**INSTRUCTIONS FOR THE TASK:**
Write out the opening lines of the data word for word, up to and including the line with "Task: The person", and leave every picture and every later line out.
----------------------------------------
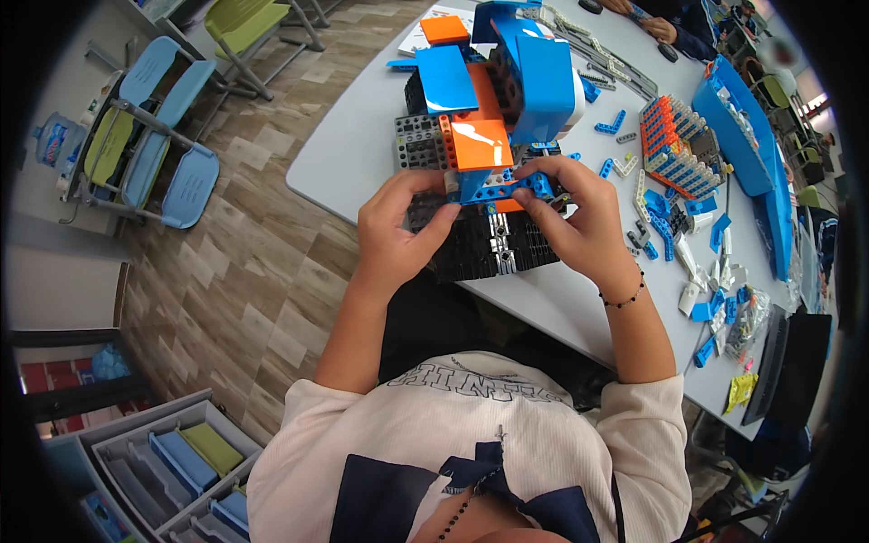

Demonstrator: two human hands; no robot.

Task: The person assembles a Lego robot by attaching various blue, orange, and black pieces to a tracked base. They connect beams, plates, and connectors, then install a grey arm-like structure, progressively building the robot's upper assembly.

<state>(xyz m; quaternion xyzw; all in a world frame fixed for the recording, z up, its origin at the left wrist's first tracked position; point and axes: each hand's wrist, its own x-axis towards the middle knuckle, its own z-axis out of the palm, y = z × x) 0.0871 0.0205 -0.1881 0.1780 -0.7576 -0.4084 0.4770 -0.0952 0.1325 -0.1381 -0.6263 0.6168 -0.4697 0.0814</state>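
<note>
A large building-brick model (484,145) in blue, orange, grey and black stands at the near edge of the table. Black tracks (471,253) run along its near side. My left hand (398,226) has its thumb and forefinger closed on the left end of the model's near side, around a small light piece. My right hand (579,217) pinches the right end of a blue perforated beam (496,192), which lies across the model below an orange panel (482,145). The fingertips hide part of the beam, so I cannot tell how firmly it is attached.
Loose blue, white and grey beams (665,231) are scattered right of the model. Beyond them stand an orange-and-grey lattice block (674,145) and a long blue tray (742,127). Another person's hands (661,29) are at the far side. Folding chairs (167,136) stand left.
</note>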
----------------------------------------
**ANSWER TO THIS TASK:**
Demonstrator: two human hands; no robot.

Task: The person assembles a Lego robot by attaching various blue, orange, and black pieces to a tracked base. They connect beams, plates, and connectors, then install a grey arm-like structure, progressively building the robot's upper assembly.

The exercise requires nothing more than what has been given.